Thanks to the publisher and author for a copy of Where Oblivion Lives (Los Nefilim #4) in exchange for an honest review. Receiving a copy of the novel did not influence my thoughts or opinions.

Where Oblivion Lives is a master stroke of historical fantasy; mesmerizing in its prose and alluring in its song, Frohock’s first full-length novel in the Los Nefilim series is a work of art.

This was my introduction to the author thanks to HarperVoyager. I have had the Los Nefilim novella collection on my Kindle for some time, but like many Daily Deals, it became a quick purchase and “I’ll get to it” type of read. Now that WOL is finished and I can gush about it, the novellas will be read sooner rather than later and the sequel, Carved from Stone and Dream (02/25/20) will be read post-haste.

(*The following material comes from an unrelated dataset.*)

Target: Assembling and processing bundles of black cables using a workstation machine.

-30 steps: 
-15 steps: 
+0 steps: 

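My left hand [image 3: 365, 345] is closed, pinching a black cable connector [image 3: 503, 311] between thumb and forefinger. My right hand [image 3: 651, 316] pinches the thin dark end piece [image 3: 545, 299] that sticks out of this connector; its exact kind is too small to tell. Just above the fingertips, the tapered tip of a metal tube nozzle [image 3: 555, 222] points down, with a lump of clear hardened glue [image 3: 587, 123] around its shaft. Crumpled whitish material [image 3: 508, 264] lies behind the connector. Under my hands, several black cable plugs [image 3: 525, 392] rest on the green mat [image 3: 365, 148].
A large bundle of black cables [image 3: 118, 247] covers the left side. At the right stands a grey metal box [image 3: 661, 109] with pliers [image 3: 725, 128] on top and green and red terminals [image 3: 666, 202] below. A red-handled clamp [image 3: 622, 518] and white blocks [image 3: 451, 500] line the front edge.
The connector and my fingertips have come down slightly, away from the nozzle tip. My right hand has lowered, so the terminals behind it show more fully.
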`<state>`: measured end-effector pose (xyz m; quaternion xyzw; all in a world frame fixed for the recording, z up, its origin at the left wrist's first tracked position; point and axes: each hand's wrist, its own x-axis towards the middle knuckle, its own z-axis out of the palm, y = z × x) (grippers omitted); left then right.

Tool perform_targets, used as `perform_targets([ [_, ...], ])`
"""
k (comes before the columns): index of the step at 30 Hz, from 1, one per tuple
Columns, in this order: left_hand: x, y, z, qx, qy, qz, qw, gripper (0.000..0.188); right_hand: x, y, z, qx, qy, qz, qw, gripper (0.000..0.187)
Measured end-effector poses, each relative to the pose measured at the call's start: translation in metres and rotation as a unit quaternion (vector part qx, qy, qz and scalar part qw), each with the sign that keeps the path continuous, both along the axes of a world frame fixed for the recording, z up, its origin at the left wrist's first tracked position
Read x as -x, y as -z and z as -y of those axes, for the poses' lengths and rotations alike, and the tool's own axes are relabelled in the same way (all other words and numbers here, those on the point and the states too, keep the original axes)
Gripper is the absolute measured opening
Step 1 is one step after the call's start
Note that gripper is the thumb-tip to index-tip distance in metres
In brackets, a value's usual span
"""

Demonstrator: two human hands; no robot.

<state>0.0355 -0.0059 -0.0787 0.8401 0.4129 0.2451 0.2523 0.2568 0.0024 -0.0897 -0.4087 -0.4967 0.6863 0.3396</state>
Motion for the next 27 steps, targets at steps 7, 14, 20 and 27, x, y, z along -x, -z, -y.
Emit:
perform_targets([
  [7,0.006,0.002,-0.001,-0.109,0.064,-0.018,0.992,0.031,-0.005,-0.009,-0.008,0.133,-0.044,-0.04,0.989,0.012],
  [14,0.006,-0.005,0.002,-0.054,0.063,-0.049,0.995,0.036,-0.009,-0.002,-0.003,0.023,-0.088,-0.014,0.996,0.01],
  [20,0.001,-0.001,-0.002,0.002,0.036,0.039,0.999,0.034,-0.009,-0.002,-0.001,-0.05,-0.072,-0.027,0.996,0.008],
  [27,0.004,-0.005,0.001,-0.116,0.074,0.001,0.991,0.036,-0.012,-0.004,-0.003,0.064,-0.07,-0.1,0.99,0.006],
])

The first chapter is absolutely captivating, introducing you to the main protagonist, Diago Alvarez, in what I can only describe as a rapid manner. You see, his stolen instrument is being used against him, and whoever is playing it is plaguing Diago with nightmares from his past.
But then, the story takes a less brisk approach, introducing secondary characters, a bit of backstory, and the events that must take place to allow for the crescendo at the end. A more in-depth look at the backstories, from what I can tell, are found in the earlier novellas; but what makes this book unique is that they are not required reading to enjoy the story that unfolds.

The entire arc of Diago is fascinating, and I can only imagine it becomes grander in the sequel. It is always interesting to have a character that is unique to his surroundings, being unlike anyone else in Los Nefilim and having to prove his worth on top of his allegiance. I also thought Frohock did a great job detailing the environments, giving a perfect feel for the time period. Not being a huge history or music buff, but thoroughly enjoying the subjects growing up and even now, it was neat (if you can call war times “neat”) seeing names of people/places/etc that you can recall from those days.

While I could spend much of the day recounting the story, I’ll just tell you not to sleep on this book. From the historical events to the characters, the lyrical magic system to the fantastic ending, Where Oblivion Lives was a smashing read and deserves way more attention that it has gotten.